Exercise goal
Please give every line below again exactly, but not its pictures.

Given data Block Start

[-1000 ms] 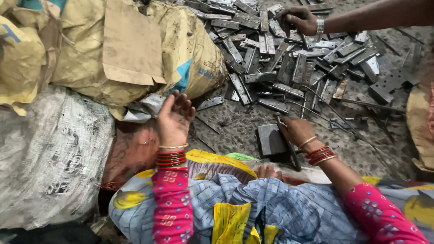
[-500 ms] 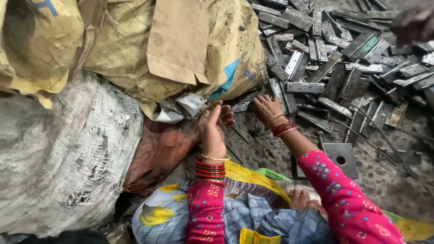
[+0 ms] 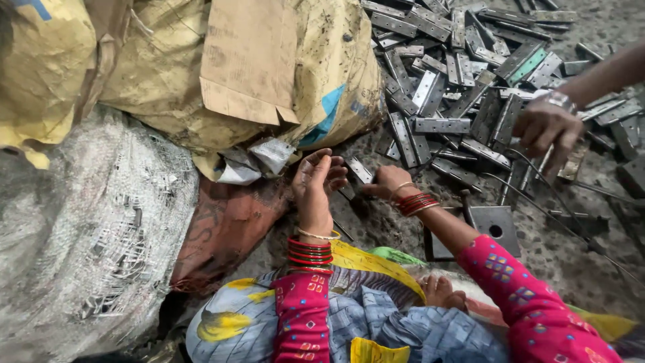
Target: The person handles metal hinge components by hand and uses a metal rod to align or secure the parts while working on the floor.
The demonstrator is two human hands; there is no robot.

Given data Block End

Solution for this exercise
[-1000 ms] 
[-500 ms] 
[+0 ms] 
Target: The person handles metal hinge components by hand and uses a metal rod to align or secure the parts while working on the floor.
The demonstrator is two human hands; there is no robot.

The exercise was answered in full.